WORK INSTRUCTIONS: Find the word "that" in the listing; pull out each line holding it.

DATA SUPPLIED:
<<<<

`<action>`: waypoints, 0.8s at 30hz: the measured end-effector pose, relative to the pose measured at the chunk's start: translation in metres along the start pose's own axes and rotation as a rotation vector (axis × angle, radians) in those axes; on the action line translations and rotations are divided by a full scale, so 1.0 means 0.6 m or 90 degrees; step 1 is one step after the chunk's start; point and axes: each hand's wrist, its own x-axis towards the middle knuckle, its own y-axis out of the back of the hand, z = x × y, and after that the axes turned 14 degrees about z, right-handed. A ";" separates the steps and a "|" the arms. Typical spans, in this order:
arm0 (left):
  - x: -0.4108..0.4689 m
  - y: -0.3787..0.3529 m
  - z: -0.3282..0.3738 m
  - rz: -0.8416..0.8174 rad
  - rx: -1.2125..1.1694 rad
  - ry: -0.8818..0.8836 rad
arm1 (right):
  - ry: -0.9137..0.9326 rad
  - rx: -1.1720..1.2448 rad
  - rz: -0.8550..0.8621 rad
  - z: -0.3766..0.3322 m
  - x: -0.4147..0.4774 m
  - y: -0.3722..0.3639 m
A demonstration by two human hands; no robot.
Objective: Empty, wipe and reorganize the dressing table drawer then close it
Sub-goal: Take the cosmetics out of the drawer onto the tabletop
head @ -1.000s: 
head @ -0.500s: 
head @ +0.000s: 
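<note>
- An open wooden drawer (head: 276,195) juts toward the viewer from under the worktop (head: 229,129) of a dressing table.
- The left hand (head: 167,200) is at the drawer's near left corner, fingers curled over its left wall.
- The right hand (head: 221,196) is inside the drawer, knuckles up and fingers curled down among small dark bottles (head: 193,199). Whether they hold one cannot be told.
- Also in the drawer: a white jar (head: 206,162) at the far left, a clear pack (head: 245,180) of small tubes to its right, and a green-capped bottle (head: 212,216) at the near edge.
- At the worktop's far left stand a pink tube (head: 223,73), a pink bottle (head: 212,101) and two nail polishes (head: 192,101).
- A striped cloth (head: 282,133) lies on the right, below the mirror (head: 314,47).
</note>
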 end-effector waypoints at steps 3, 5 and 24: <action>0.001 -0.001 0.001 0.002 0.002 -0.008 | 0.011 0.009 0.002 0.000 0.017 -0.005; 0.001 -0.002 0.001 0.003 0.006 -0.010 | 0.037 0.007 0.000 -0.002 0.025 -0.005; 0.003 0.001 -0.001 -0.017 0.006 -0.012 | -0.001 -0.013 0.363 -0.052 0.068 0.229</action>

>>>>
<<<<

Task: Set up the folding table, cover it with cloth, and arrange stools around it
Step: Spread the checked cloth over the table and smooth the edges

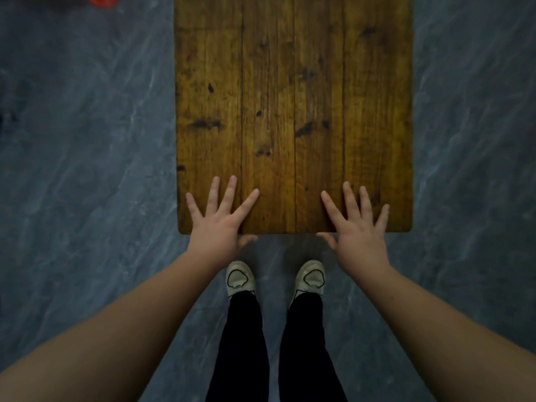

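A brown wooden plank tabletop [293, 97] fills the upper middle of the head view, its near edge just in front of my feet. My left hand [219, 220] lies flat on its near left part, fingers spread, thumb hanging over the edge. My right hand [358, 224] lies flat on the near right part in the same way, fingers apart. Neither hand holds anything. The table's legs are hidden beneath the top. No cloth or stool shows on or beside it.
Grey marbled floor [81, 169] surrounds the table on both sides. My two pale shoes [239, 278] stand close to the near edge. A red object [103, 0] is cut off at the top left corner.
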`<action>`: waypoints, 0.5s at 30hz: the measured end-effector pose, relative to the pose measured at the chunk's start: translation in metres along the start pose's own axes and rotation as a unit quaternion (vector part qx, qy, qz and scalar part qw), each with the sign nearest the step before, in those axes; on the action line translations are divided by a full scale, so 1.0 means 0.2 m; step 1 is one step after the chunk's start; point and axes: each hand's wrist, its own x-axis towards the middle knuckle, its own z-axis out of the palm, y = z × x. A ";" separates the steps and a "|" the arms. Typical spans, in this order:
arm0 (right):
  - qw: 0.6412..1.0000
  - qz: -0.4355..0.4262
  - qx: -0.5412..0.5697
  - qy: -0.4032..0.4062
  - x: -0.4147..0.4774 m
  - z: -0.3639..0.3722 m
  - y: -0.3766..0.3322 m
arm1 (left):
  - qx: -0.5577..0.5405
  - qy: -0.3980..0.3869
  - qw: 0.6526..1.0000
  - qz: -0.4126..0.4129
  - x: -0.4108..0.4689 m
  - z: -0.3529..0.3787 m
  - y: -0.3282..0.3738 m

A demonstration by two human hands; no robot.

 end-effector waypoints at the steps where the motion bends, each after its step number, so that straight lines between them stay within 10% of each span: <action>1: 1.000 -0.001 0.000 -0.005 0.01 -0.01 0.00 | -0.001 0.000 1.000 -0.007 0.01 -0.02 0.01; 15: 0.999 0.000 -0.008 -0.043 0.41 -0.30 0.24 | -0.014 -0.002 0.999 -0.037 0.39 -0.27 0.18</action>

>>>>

RESPONSE TO THE EXERCISE:
`<action>`: waypoints, 0.8s at 30hz: the measured end-effector pose, relative to the pose measured at the chunk's start: translation in metres along the start pose's own axes and rotation as a rotation vector (axis × angle, radians) in those axes; on the action line translations and rotations are divided by a full scale, so 1.0 means 0.6 m or 90 degrees; step 1 is one step after the chunk's start; point and axes: each hand's wrist, its own x-axis towards the middle knuckle, its own y-axis out of the back of the hand, z = x × y, and after that the axes turned 14 degrees about z, right-handed. A ";" separates the steps and a "|" the arms. Typical spans, in this order:
 end-effector waypoints at the steps where the motion bends, each after its step number, so that straight lines between them stay within 10% of each span: <action>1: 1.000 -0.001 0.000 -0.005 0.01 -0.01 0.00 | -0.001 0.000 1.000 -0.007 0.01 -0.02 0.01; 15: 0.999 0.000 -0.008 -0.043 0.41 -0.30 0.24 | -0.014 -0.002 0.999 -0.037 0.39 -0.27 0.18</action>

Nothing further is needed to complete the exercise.